Work item =
Show every line in the entries below where the word "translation" appears.

Data supplied START

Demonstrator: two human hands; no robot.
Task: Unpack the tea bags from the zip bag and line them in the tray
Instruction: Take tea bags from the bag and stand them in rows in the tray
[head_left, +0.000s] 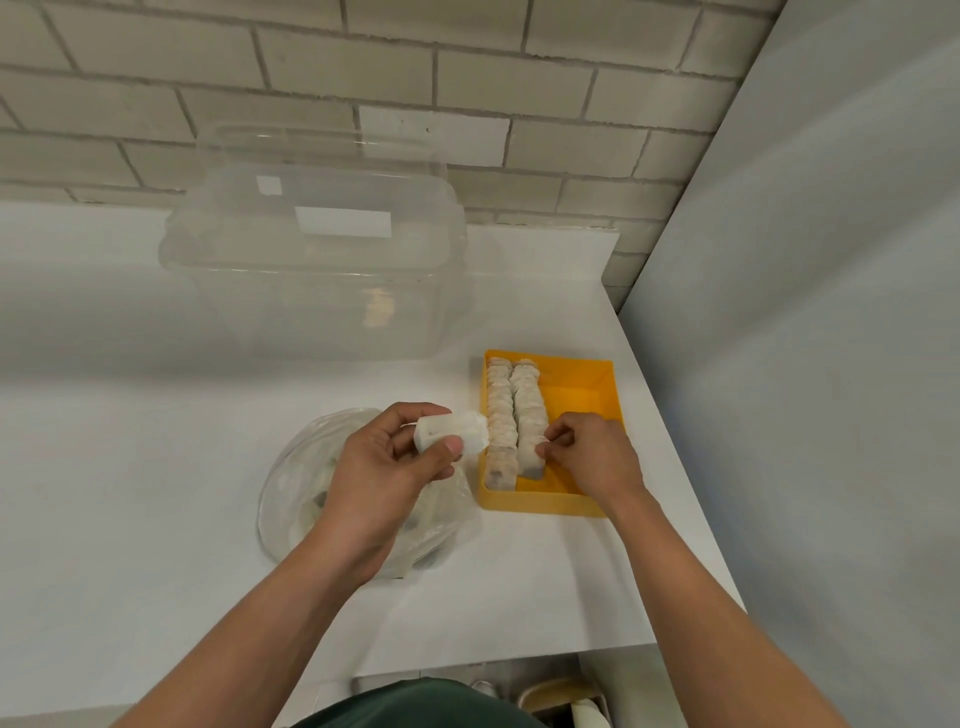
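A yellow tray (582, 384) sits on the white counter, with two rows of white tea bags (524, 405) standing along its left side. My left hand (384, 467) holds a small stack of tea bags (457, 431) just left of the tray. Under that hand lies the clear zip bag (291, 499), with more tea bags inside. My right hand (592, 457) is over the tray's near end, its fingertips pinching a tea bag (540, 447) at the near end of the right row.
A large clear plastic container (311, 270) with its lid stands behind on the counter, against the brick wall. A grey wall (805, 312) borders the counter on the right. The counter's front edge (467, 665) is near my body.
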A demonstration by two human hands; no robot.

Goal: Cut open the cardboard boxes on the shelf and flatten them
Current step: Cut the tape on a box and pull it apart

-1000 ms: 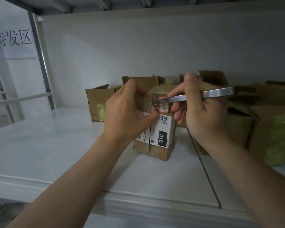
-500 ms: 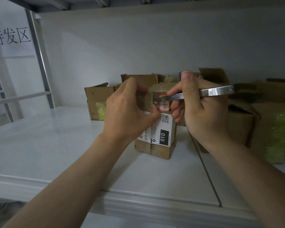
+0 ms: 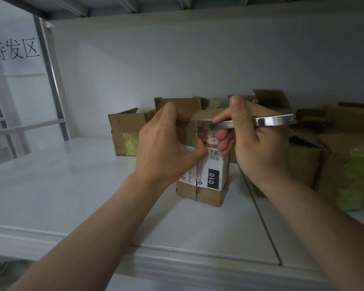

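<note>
A small taped cardboard box [image 3: 208, 192] with a white "010" label stands upright on the white shelf [image 3: 72, 185]. My left hand [image 3: 166, 148] grips its upper left side, thumb pressed on the front. My right hand [image 3: 259, 141] holds a silver metal utility knife [image 3: 267, 121], whose tip touches the tape at the box's top front edge. Both hands cover most of the box's upper half.
Several opened cardboard boxes stand behind and to the right: one at back left [image 3: 127, 133] with yellow filling, one behind [image 3: 177, 102], and larger ones at right [image 3: 307, 162] with yellow-green packing [image 3: 357, 177]. A seam [image 3: 265, 225] crosses the shelf. Upright posts [image 3: 51, 80] stand at left.
The knife tip has crept up from the red-bordered label to the box's top edge. My left hand keeps its grip on the box.
</note>
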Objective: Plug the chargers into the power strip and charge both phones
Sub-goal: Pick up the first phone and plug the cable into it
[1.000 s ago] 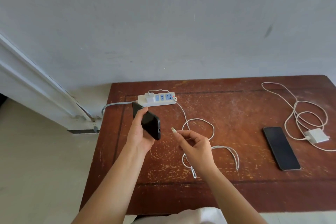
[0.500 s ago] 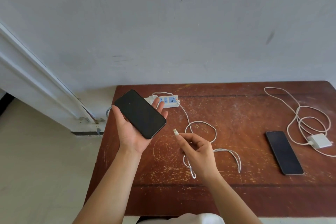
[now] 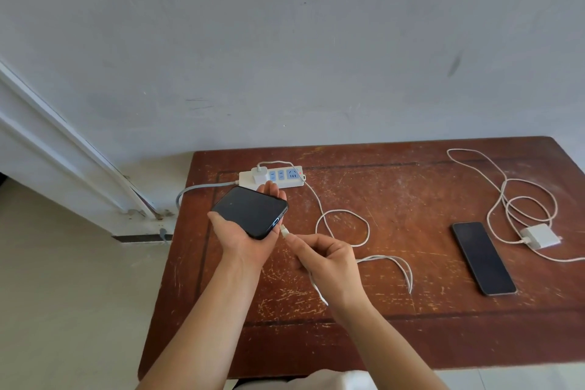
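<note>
My left hand (image 3: 245, 239) cradles a black phone (image 3: 250, 210), screen up, its port end facing right. My right hand (image 3: 329, 263) pinches the white cable connector (image 3: 284, 230) just below and right of that port, a small gap apart. Its cable (image 3: 343, 225) loops back to a white charger (image 3: 259, 175) plugged into the left socket of the white power strip (image 3: 285, 177). A second black phone (image 3: 482, 258) lies flat at the right. Beside it rests a loose white charger (image 3: 539, 235) with its coiled cable (image 3: 522, 203), unplugged.
The scratched brown wooden table (image 3: 395, 193) stands against a grey wall. The strip's grey cord (image 3: 196, 190) drops off the table's left edge toward the floor. A white door frame (image 3: 63, 149) stands at the left.
My left hand turned the phone from edge-on to flat, screen up, then rotated its port end toward my right hand. My right hand brought the connector up close to the port.
</note>
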`<state>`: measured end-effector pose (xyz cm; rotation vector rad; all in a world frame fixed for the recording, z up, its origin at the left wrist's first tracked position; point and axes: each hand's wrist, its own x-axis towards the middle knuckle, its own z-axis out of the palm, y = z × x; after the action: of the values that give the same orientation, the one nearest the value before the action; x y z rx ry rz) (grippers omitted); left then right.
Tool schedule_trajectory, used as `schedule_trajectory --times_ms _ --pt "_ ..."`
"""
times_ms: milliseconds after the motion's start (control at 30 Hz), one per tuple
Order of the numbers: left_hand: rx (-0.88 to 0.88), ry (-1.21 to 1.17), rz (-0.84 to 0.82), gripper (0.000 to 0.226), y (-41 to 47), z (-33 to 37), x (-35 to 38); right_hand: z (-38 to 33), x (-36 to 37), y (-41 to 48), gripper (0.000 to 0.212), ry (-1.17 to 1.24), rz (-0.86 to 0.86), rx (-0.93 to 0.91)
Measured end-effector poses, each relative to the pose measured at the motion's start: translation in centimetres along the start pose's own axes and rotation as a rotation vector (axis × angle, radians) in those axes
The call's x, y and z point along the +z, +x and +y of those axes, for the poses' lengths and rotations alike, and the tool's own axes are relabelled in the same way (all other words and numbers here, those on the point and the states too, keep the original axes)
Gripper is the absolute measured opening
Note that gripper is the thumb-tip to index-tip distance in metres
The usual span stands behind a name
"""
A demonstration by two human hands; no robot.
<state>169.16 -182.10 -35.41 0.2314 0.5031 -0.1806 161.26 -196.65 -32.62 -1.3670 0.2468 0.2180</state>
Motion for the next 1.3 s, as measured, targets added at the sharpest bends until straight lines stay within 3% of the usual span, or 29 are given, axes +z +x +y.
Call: schedule_trajectory --times_ms 700,1300 --pt "0.039 0.342 -0.181 0.083 0.5 0.4 0.4 -1.4 -0.4 0.0 0.018 -0.010 -0.001 0.123" --pt "0.012 0.396 -0.091 0.091 1.0 -0.5 1.1 -2.3 -1.1 0.7 0.022 0.147 -0.012 0.256"
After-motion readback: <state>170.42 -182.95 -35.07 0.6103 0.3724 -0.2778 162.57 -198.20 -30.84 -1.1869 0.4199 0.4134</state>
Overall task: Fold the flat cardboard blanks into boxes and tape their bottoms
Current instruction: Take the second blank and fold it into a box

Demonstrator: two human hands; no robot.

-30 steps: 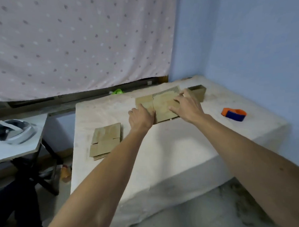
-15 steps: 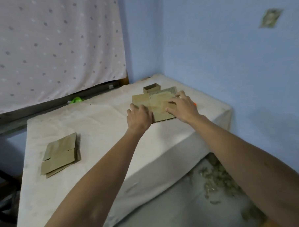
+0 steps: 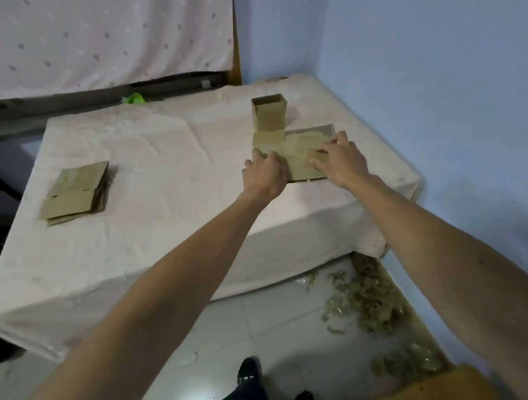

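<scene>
A flat cardboard blank (image 3: pixel 298 154) lies on the white-covered table (image 3: pixel 167 165), far right. My left hand (image 3: pixel 265 172) grips its near left edge, fingers curled over it. My right hand (image 3: pixel 341 161) presses on its right part with the fingers spread across the flaps. Just behind the blank stands an upright folded box (image 3: pixel 269 114), open at the top. A stack of flat blanks (image 3: pixel 77 191) rests on the table's left side. The tape dispenser is not in sight.
Blue walls close in behind and to the right of the table. A dotted cloth (image 3: pixel 106 32) hangs at the back left, with a green object (image 3: pixel 135 98) below it. Shredded scraps (image 3: pixel 373 301) litter the tiled floor at right. My shoes (image 3: pixel 249 373) show near the bottom edge.
The view has swung right and downward, so the table sits lower left and the floor shows. Both hands remain on the same blank; the orange tape dispenser has dropped out of sight.
</scene>
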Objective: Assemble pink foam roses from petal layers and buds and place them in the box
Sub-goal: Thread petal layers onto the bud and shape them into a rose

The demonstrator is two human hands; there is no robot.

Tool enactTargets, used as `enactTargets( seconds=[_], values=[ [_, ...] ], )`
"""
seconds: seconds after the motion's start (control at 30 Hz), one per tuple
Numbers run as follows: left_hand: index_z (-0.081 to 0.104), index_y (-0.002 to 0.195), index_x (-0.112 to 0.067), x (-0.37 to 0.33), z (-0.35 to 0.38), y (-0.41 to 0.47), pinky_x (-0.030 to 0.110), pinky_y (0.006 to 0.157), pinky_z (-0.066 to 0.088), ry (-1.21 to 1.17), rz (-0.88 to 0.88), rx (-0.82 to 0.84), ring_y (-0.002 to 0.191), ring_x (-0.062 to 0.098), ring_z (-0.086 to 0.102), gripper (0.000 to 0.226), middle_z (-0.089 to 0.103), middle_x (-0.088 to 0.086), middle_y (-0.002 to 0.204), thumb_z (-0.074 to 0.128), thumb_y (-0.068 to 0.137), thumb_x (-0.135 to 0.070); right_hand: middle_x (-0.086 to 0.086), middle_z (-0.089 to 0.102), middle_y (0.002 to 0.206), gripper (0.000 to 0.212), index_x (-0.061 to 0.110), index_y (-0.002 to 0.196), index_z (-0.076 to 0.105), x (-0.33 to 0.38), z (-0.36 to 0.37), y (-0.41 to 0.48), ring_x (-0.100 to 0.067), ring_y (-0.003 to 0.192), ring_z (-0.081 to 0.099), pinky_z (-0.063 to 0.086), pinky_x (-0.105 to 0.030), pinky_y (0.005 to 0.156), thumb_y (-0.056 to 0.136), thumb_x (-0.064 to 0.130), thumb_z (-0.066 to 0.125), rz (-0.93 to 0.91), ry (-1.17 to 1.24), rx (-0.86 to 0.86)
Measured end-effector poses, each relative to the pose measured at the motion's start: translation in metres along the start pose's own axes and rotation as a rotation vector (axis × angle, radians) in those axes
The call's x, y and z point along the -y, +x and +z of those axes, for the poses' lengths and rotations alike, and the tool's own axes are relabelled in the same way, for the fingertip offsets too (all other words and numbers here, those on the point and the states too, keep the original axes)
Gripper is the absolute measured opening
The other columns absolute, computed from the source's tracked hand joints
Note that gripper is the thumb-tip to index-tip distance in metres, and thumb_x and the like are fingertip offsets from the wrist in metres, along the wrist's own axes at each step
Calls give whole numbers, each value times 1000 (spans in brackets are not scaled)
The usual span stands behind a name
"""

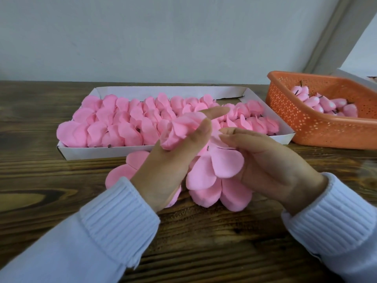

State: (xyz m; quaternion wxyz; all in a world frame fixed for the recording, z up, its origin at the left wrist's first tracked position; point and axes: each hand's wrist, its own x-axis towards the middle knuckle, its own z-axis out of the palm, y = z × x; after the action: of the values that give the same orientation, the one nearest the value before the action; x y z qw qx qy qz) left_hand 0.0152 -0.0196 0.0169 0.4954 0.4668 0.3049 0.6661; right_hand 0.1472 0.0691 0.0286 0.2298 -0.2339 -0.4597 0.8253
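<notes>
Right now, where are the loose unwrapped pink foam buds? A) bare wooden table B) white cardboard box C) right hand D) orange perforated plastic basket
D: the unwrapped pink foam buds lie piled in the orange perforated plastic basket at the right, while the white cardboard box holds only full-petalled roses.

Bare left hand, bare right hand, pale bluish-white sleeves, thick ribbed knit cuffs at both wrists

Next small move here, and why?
Probably press the petal layer up against the rose. The left hand holds the rose, the right hand holds the layer just below it, and a dark stem shows between them.
</notes>
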Motion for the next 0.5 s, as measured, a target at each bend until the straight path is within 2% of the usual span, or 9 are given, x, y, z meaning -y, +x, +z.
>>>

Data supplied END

Task solution =
Measured end-effector poses, each relative to the pose measured at the motion's start: translation in centimetres along the start pose's own axes and rotation as a rotation vector (axis × angle, radians) in those axes
Measured end-effector poses, each relative to the pose measured at the motion's start: translation in metres along the start pose's own axes and rotation as a rotation vector (axis × angle, radians) in those axes

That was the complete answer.